- **Task**
Give every entry below again, exactly as written, and skip the images.

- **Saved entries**
◇ ◇ ◇ ◇ ◇

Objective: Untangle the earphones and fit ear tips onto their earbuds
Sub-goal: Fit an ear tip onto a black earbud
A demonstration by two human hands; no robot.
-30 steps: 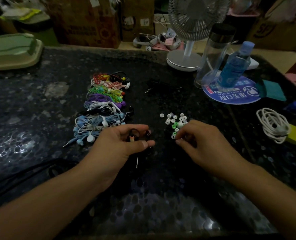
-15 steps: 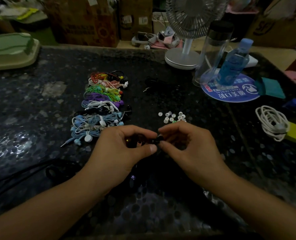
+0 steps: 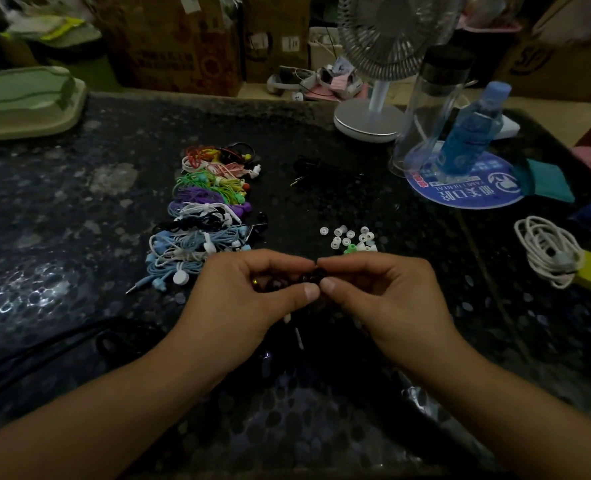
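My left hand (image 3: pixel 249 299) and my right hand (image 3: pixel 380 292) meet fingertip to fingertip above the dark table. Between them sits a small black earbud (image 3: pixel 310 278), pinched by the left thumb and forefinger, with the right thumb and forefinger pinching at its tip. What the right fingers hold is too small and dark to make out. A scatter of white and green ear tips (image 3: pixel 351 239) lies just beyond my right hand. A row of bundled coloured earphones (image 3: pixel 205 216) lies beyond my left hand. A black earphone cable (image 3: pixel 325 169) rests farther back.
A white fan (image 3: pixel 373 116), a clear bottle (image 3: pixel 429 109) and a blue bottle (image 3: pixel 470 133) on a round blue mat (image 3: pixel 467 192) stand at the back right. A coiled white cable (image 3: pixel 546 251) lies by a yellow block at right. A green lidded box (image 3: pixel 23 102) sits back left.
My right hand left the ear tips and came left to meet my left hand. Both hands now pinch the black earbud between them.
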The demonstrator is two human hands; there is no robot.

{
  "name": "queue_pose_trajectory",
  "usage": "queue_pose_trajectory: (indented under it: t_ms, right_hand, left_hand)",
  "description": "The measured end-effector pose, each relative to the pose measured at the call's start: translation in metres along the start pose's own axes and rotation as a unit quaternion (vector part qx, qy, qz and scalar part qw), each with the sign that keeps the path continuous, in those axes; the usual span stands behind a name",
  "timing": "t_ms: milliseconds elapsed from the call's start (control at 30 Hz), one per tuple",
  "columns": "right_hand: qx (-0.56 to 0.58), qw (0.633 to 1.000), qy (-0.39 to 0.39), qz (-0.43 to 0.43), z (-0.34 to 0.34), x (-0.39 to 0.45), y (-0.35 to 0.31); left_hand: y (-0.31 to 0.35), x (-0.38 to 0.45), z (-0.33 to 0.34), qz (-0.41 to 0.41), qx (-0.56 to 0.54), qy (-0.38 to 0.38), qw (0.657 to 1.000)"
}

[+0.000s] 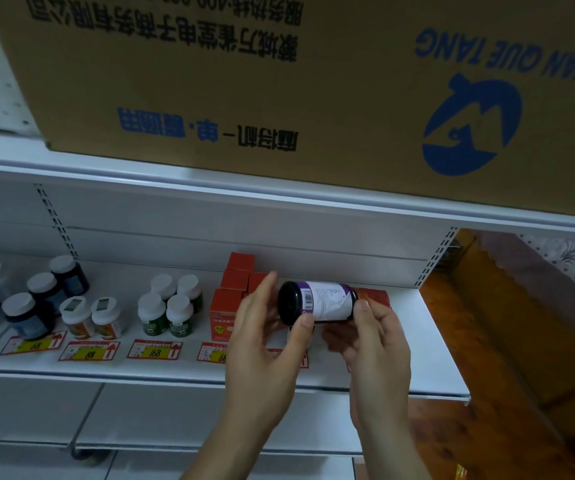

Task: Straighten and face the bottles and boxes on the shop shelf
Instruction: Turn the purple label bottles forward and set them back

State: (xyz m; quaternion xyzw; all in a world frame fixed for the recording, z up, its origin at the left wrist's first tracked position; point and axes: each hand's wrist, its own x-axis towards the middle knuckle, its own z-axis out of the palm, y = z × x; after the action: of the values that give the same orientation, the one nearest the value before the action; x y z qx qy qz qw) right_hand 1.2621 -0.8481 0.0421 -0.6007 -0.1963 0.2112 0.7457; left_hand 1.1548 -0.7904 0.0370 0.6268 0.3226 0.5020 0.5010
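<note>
Overhead, a big cardboard carton (279, 81) sits on the upper shelf. Below it, the white shelf (428, 341) carries white-capped bottles (166, 306) and red boxes (225, 306). Between my hands, a dark bottle (314, 301) lies sideways: left hand (262, 337) cups its base, right hand (372, 337) pinches its top.

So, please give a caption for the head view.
Both hands hold a dark bottle sideways above the shelf.

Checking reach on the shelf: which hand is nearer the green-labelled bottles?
Left. The left hand holds the dark bottle just right of the green-labelled bottles; the right hand grips its far end, farther right.
</note>
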Motion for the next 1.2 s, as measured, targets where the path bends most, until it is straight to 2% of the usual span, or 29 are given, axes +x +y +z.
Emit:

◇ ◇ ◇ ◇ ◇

- **Your solution**
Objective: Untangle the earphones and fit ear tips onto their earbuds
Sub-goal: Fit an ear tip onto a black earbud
A demonstration by two human hands; no robot.
-30 steps: 
-15 steps: 
+0 steps: 
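My left hand (image 3: pixel 249 299) and my right hand (image 3: pixel 380 292) meet fingertip to fingertip above the dark table. Between them sits a small black earbud (image 3: pixel 310 278), pinched by the left thumb and forefinger, with the right thumb and forefinger pinching at its tip. What the right fingers hold is too small and dark to make out. A scatter of white and green ear tips (image 3: pixel 351 239) lies just beyond my right hand. A row of bundled coloured earphones (image 3: pixel 205 216) lies beyond my left hand. A black earphone cable (image 3: pixel 325 169) rests farther back.
A white fan (image 3: pixel 373 116), a clear bottle (image 3: pixel 429 109) and a blue bottle (image 3: pixel 470 133) on a round blue mat (image 3: pixel 467 192) stand at the back right. A coiled white cable (image 3: pixel 546 251) lies by a yellow block at right. A green lidded box (image 3: pixel 23 102) sits back left.
My right hand left the ear tips and came left to meet my left hand. Both hands now pinch the black earbud between them.
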The demonstrator is two human hands; there is no robot.

{
  "name": "queue_pose_trajectory",
  "usage": "queue_pose_trajectory: (indented under it: t_ms, right_hand, left_hand)",
  "description": "The measured end-effector pose, each relative to the pose measured at the call's start: translation in metres along the start pose's own axes and rotation as a unit quaternion (vector part qx, qy, qz and scalar part qw), each with the sign that keeps the path continuous, in those axes; the usual span stands behind a name",
  "timing": "t_ms: milliseconds elapsed from the call's start (control at 30 Hz), one per tuple",
  "columns": "right_hand: qx (-0.56 to 0.58), qw (0.633 to 1.000), qy (-0.39 to 0.39), qz (-0.43 to 0.43), z (-0.34 to 0.34), x (-0.39 to 0.45), y (-0.35 to 0.31); left_hand: y (-0.31 to 0.35), x (-0.38 to 0.45), z (-0.33 to 0.34), qz (-0.41 to 0.41), qx (-0.56 to 0.54), qy (-0.38 to 0.38), qw (0.657 to 1.000)"
}

[+0.000s] 

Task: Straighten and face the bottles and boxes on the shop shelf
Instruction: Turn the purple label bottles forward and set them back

State: (xyz m; quaternion xyzw; all in a world frame fixed for the recording, z up, its origin at the left wrist's first tracked position; point and axes: each hand's wrist, its own x-axis towards the middle knuckle, its own z-axis out of the palm, y = z × x; after the action: of the values that give the same orientation, the one nearest the value before the action; x y z qx qy qz qw) right_hand 1.2621 -0.8481 0.0421 -0.6007 -0.1963 0.2112 0.7457; left_hand 1.1548 -0.7904 0.0370 0.6268 0.3226 0.5020 0.5010
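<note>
Overhead, a big cardboard carton (279, 81) sits on the upper shelf. Below it, the white shelf (428, 341) carries white-capped bottles (166, 306) and red boxes (225, 306). Between my hands, a dark bottle (314, 301) lies sideways: left hand (262, 337) cups its base, right hand (372, 337) pinches its top.

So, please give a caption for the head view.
Both hands hold a dark bottle sideways above the shelf.

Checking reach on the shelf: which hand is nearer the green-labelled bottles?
Left. The left hand holds the dark bottle just right of the green-labelled bottles; the right hand grips its far end, farther right.
</note>
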Motion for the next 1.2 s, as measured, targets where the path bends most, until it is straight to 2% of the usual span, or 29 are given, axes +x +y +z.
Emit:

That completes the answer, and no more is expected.